Clinical QA Manager
The Clinical QA Manager (GCP) will be responsible for QA oversight of the BioCryst clinical development activities and commercial products. This position will ensure clinical processes are conducted in accordance with BioCryst SOPs and GCP guidelines and regulations.
ESSENTIAL DUTIES AND RESPONSIBILITIES:
The Clinical QA Manager will be responsible for establishing and maintaining the GCP audit management function and the supporting processes, procedures, and tracking. Coordinate regularly with, Clinical Operations, Project Management, Regulatory Operations, as required to establish and manage annual global GCP compliance activities including internal process audits and project-related audits. This individual will have the proven ability to adhere to ethical and good clinical practices and the ability to work as part of a team.

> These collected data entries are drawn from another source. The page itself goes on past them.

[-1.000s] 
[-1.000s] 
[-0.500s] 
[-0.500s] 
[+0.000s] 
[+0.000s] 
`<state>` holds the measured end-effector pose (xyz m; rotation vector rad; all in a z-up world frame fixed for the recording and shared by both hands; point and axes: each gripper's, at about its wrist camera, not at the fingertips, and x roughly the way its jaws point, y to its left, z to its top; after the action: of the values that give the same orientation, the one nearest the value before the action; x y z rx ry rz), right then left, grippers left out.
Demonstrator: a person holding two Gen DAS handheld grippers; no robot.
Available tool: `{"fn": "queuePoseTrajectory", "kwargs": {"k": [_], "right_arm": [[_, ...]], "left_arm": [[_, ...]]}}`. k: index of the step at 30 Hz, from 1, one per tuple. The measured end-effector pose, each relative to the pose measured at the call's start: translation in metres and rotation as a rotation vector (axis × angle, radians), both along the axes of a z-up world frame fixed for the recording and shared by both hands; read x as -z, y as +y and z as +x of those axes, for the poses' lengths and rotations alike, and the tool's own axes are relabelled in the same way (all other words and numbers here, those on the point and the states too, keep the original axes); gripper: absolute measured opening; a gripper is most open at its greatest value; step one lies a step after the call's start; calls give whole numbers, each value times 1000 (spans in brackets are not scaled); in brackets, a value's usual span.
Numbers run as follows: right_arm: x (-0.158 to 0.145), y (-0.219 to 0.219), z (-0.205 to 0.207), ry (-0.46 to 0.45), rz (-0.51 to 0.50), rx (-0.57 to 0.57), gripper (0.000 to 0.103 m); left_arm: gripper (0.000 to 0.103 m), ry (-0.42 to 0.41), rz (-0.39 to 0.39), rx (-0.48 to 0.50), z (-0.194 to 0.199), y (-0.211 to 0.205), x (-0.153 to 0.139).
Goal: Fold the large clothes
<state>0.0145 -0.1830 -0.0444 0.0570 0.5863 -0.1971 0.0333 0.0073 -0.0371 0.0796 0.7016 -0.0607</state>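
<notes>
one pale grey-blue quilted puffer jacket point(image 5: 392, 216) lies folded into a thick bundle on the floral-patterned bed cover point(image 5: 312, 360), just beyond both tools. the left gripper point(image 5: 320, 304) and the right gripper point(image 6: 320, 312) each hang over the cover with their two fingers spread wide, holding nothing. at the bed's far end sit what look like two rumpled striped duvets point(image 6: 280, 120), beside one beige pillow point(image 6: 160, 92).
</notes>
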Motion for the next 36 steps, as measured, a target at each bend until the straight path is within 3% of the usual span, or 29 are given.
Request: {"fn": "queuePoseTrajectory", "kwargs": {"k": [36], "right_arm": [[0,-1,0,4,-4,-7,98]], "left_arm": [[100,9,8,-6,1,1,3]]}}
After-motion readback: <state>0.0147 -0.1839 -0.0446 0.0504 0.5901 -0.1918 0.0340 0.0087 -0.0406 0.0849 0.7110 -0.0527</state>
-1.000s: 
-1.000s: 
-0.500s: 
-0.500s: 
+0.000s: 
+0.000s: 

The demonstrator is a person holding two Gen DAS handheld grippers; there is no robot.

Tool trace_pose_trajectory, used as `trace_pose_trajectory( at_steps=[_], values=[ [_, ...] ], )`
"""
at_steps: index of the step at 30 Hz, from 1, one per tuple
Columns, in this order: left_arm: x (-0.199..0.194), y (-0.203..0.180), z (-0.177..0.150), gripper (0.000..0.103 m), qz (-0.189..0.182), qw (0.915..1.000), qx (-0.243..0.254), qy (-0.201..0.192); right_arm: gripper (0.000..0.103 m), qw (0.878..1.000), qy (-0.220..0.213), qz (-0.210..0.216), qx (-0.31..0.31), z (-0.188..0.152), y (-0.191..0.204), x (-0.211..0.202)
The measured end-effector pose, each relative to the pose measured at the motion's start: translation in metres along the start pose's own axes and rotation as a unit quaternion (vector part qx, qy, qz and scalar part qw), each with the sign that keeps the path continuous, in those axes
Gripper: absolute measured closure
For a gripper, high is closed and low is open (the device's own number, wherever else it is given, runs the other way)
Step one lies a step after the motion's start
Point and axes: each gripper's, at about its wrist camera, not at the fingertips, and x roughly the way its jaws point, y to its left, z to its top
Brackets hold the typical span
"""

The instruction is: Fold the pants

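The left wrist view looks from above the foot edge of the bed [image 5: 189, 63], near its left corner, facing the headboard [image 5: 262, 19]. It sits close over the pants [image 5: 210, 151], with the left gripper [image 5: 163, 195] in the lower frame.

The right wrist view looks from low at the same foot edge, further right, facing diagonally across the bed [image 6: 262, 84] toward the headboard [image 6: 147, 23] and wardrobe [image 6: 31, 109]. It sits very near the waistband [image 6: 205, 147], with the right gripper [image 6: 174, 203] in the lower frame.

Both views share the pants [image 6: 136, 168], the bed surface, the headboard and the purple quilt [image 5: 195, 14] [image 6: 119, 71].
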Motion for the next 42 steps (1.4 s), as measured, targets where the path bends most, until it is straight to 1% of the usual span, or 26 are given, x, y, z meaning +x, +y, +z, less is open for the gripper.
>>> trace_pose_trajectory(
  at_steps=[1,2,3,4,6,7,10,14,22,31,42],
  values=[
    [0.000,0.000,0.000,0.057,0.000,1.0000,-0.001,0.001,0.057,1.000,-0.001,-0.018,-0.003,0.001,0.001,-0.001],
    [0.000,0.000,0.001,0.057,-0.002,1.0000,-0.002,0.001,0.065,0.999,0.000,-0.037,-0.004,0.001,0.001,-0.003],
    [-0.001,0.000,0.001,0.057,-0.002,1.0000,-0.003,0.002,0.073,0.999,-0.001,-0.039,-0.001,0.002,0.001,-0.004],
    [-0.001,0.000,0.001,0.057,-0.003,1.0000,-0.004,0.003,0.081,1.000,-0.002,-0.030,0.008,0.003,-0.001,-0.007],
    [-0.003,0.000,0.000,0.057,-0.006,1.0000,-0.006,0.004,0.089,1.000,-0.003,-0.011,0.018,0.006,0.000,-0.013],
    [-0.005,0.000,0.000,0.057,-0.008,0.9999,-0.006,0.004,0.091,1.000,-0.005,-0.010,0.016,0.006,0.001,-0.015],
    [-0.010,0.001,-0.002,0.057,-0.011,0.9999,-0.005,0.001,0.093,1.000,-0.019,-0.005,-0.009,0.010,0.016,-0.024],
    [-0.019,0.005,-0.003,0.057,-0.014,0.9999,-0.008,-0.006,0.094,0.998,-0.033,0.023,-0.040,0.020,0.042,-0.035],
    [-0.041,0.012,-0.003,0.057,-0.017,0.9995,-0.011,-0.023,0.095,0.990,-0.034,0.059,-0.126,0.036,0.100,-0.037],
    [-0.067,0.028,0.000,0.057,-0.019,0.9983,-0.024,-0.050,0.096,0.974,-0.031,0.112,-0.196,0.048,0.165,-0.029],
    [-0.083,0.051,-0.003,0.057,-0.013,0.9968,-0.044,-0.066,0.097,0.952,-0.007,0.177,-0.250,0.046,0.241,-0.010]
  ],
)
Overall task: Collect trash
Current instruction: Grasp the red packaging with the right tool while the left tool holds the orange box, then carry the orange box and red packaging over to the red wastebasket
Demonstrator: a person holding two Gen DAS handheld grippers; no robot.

Specifically, the position will:
- Develop and execute Clinical QA plans to meet regulatory compliance goals
- Perform or coordinate domestic and international audits of investigator sites, documents, databases, vendors or internal systems in compliance with the Code of Federal Regulations, local regulations, ICH and BioCryst policies and procedures
- Communicate audit findings to audit stakeholders ensuring understanding as well as collaborating with auditees to ensure appropriate implementation of Corrective and Preventive Action Plans (CAPAs), addressing root causes
- Maintain databases for audit observations and CAPAs; Track, review, approve, and assess the adequacy of CAPAs
- Conduct audits of clinical and regulatory documents, ensuring the quality, accuracy and completeness of various documents, including but not limited to Trial Master Files, Clinical Study Reports, Investigator Brochures, and Integrated Summaries.
- Participate in the evaluation and qualification of CROs and other service providers
- Assist with the preparation, coordination, and management of regulatory agency inspections
- Review and update CQA SOPs, identifying the need new CQA SOPs, and developing new CQA SOPs as needed
- Share responsibility with the team for the development of training materials and conducting training
- Work with Clinical staff to investigate temperature excursions, product complaints and deviations reported from clinical sites. Maintain deviation database.
- Assist with archive process for off-site storage
- Must be capable and willing to travel (up to 30%), including international travel
- Must have a thorough understanding of applicable US and international regulations/guidelines to facilitate the interpretation and impact of findings of internal and external audits.
- Computer skills and understanding are necessary
- Appropriate technical skills in the compliance disciplines e.g., GCP/ICH
- Be able to interact effectively in a team-based environment
BS degree, preferably in a scientific area, with at least seven (7) years of industry experience and 3+ years auditing experience in the regulatory compliance environment.
Distinguishing Characteristics of this Level
Clinical QA Manager (GCP) must have excellent communication and negotiation skills, maintain high ethical standards, and enjoy working with people and information, making decisions, problem solving, making a difference and working in a leadership role.
Excellent organizational skills and ability to work on multiple projects with competitive timelines is required.
Strong attention to detail and respect for the need of accuracy of information.
Exceptional verbal, written, and interpersonal communication and presentation skills (oral and written).
BioCryst is an equal opportunity employer and is committed to providing equal employment opportunities without regard to age, race, religion, sex, sexual orientation, gender identity, national origin, Veterans status, disability and/or other protected class characteristics. Additionally, BioCryst is committed to achieving its business objectives in compliance with all federal, state and local laws.